What needs to be done
For the entries below, the result should be an exact transcription of the lines from the one with "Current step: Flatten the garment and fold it" up to and including the one with "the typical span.", and only those.

((

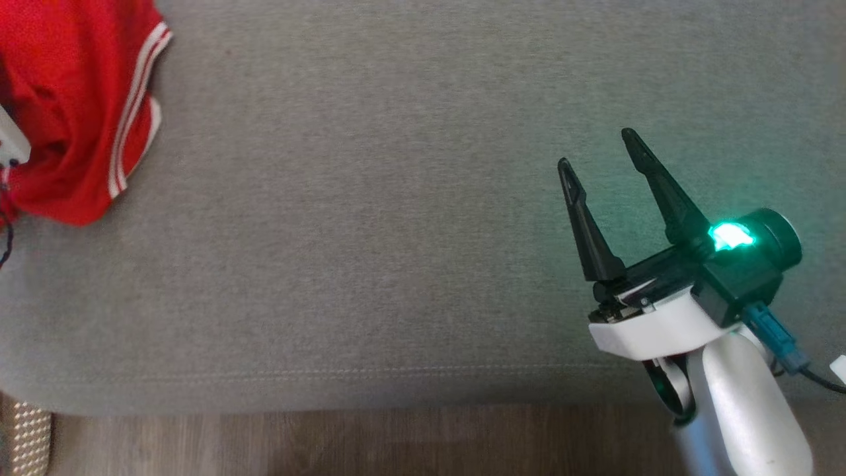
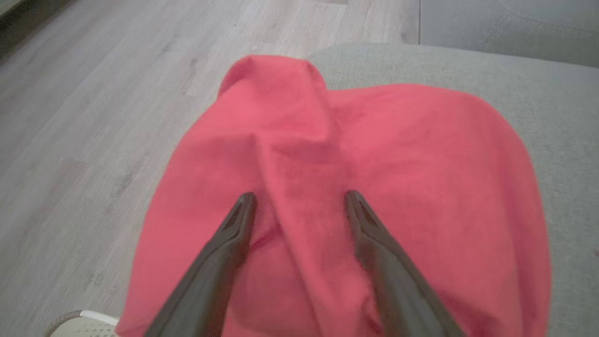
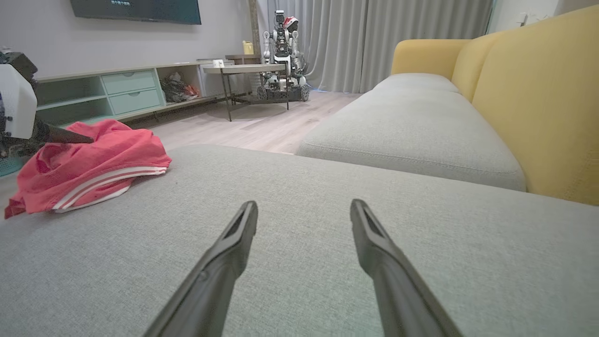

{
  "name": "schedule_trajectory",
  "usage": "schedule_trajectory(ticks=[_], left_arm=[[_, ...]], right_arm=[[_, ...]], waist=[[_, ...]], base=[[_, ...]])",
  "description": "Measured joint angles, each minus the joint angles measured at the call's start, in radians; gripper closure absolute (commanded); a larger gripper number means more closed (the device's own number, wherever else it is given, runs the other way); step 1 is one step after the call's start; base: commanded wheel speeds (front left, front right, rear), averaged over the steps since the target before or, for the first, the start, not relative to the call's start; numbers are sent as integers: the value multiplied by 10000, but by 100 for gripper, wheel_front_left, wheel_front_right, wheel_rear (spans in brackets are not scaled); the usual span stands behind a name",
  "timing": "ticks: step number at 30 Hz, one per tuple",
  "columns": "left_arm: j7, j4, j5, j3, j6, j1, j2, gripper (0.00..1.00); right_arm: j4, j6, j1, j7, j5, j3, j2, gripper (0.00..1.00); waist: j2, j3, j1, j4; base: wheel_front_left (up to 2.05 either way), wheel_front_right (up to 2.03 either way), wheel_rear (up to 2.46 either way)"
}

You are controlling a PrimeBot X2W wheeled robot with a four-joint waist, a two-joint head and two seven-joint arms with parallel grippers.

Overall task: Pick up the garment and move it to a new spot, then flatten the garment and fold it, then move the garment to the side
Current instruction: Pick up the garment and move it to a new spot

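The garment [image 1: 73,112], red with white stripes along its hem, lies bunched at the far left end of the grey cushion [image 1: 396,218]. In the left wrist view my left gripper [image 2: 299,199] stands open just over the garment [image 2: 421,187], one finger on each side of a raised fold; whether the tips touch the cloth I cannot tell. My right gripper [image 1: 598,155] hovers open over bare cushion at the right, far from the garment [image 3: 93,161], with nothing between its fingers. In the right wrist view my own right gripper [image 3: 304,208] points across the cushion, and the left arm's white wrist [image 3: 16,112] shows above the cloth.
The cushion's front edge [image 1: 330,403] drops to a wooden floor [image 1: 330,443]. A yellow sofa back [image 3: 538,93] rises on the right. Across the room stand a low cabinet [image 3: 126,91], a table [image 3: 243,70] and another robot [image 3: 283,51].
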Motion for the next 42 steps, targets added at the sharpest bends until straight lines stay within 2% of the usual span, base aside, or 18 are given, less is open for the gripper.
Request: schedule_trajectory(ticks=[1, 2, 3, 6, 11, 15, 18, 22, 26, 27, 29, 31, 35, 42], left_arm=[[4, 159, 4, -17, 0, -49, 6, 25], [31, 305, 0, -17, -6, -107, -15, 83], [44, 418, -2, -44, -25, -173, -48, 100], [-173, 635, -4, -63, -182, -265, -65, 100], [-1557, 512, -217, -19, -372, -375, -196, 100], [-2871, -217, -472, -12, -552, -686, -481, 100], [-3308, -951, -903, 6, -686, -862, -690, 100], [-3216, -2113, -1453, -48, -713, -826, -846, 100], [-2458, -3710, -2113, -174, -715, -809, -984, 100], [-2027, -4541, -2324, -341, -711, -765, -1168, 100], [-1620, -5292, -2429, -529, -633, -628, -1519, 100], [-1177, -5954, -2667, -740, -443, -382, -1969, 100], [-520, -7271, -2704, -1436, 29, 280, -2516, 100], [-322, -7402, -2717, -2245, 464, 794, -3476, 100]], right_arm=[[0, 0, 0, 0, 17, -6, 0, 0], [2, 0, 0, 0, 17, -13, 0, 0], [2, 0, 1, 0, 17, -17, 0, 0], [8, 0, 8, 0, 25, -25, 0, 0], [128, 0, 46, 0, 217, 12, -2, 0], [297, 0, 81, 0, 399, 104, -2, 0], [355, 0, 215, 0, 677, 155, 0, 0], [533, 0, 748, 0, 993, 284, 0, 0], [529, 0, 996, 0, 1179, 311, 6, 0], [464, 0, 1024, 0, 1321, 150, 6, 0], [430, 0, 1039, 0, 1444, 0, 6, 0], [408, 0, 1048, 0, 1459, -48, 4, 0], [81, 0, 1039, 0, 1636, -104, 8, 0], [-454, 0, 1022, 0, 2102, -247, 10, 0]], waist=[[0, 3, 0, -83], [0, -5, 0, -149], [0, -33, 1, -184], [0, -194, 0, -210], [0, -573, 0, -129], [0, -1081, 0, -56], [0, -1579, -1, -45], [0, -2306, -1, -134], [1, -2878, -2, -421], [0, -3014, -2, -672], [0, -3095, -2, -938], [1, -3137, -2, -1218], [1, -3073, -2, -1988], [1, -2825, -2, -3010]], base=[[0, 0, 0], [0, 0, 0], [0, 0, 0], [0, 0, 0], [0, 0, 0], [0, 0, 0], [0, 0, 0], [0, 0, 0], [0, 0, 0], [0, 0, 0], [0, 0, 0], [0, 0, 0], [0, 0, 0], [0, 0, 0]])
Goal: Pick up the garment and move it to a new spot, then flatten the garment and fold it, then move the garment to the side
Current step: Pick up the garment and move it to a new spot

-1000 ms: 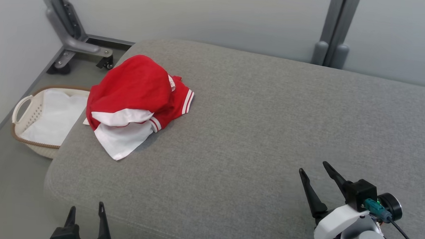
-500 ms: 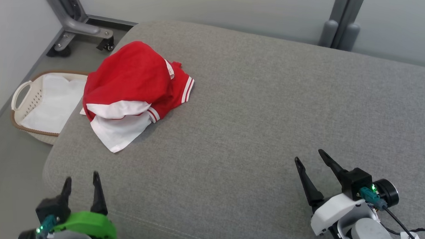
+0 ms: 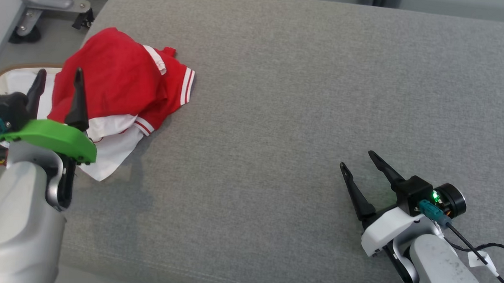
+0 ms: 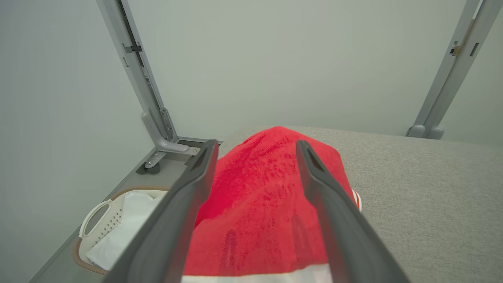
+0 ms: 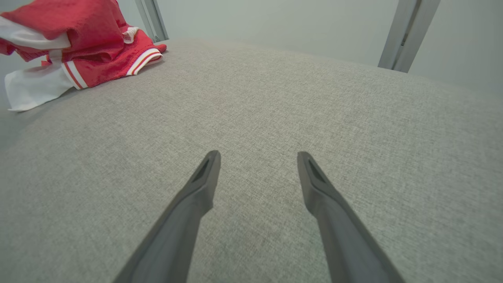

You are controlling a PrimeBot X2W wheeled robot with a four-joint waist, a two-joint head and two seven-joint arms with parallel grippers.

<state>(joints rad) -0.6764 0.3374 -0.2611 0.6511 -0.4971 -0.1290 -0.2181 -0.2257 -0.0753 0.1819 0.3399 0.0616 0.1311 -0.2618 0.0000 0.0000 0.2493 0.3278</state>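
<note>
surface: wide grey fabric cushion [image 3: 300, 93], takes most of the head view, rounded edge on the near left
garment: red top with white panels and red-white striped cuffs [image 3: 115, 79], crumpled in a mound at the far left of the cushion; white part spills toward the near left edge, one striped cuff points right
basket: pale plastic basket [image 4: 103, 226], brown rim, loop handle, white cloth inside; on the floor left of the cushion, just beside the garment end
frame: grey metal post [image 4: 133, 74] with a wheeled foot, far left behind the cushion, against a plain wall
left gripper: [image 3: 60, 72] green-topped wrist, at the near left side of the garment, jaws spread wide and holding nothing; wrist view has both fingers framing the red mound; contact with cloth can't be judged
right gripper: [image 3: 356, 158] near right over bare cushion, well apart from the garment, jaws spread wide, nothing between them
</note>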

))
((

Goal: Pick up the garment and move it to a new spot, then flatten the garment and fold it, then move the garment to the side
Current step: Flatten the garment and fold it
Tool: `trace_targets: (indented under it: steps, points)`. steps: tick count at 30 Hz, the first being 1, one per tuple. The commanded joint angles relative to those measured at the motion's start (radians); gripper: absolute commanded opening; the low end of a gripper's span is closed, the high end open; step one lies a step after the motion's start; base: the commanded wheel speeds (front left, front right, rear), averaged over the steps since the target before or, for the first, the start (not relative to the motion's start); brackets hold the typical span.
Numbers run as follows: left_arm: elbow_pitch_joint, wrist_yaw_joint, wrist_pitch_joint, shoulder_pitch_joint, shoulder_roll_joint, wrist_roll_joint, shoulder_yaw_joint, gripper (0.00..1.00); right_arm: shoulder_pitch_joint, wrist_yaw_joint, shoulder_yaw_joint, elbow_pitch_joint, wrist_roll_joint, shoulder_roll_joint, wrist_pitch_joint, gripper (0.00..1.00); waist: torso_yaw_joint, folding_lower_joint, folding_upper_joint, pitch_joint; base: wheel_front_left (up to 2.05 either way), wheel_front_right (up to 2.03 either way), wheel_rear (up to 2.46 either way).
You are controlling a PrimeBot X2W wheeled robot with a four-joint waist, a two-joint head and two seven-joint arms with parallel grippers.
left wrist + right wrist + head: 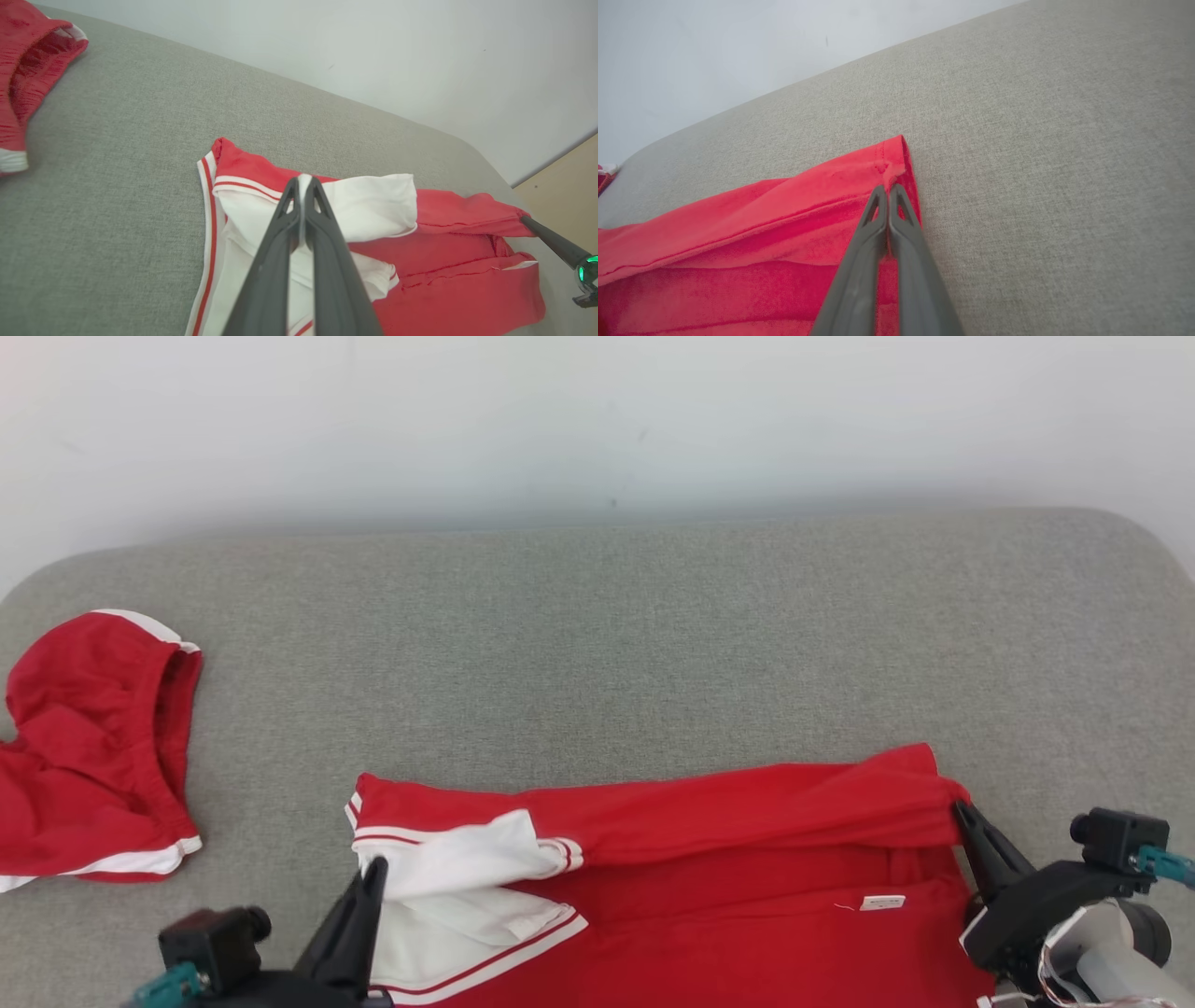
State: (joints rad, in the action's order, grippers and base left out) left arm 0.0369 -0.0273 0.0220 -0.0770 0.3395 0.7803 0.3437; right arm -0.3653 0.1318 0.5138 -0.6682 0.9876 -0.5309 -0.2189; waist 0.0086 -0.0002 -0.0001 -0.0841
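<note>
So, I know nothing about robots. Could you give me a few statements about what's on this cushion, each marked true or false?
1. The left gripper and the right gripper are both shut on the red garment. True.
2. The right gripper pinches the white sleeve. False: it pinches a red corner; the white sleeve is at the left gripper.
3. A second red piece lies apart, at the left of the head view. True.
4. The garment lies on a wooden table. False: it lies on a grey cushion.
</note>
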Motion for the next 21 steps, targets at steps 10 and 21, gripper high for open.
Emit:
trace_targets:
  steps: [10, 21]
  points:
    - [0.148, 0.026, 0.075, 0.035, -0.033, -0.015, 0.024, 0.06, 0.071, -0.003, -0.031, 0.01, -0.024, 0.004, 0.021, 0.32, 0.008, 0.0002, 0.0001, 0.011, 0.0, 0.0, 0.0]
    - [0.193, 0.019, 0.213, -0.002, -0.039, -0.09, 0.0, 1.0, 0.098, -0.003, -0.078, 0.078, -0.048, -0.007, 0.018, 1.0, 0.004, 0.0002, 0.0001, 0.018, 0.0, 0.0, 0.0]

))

Exercise solution
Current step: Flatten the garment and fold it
Tool: `trace_targets: (indented under it: steps, points)`. steps: tick count at 30 Hz, the first being 1, one per tuple. The commanded joint angles relative to those measured at the motion's start (radians); gripper: absolute commanded opening; the low end of a gripper's span is closed, the high end open; step one lies a step after the motion's start; base: the commanded wheel speeds (front left, front right, rear), averaged over the steps since the target before or, for the first, the start (not relative to the motion's start); brackets hold the typical span.

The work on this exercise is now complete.